Lors du procès en appel du financement libyen, Éric Woerth, ancien trésorier de la campagne présidentielle de Nicolas Sarkozy, a cherché à justifier les entrées d'argent liquide, notamment un montant de "30-35 000 euros" distribué en espèces à des membres de son équipe. Ces fonds, reçus par courrier, sont selon lui issus de dons anonymes de partisans, alors que Sarkozy se préparait à conquérir l'Élysée. Woerth a insisté sur le caractère exceptionnel des dons, témoignant d'un climat électoral particulièrement intense à l'époque.
Pour soutenir ses explications, Woerth a mentionné la ferveur générée par la campagne contre Ségolène Royal, déclarant : "On est dans une ambiance extraordinaire donc des gens font des choses extraordinaires, et même des trucs un peu bizarres". Cependant, les juges d'instruction demeurent sceptiques quant à la provenance de ces fonds, suspectant un éventuel financement libyen de la campagne. Bien que l'enquête ait mis en lumière un transfert de 6,5 millions d'euros par la Libye, le lien direct entre ces sommes et la campagne de 2007 n'a pas été prouvé.
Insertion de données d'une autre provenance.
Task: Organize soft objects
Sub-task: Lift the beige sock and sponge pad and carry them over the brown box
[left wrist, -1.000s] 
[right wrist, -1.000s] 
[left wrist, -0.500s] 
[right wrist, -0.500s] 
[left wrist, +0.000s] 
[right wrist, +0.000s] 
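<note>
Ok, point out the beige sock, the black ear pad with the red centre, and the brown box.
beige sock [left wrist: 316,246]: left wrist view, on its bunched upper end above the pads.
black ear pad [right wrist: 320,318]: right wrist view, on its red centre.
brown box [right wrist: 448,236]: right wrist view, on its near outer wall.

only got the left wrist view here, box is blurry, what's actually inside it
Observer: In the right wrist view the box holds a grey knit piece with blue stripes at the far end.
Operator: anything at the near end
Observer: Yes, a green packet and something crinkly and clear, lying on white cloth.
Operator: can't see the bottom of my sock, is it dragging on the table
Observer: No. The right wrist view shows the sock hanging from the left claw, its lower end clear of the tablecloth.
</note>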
En première instance en 2025, les juges avaient relaxé Woerth, mais avaient déclaré ses arguments sur la circulation de ces espèces "dénués de toute crédibilité". Woerth lui-même a récemment déclaré : "Il y a un moment, je n'ai plus d'explication à donner". Alors même que l'affaire continue de faire l'objet de spéculations, il reste déterminé à faire valoir que la majorité des fonds de campagne provenaient de canaux traditionnels tels que des virements et des chèques, et non de dons en espèces.
Le procès, très médiatisé, devrait se poursuivre jusqu'au 27 mai.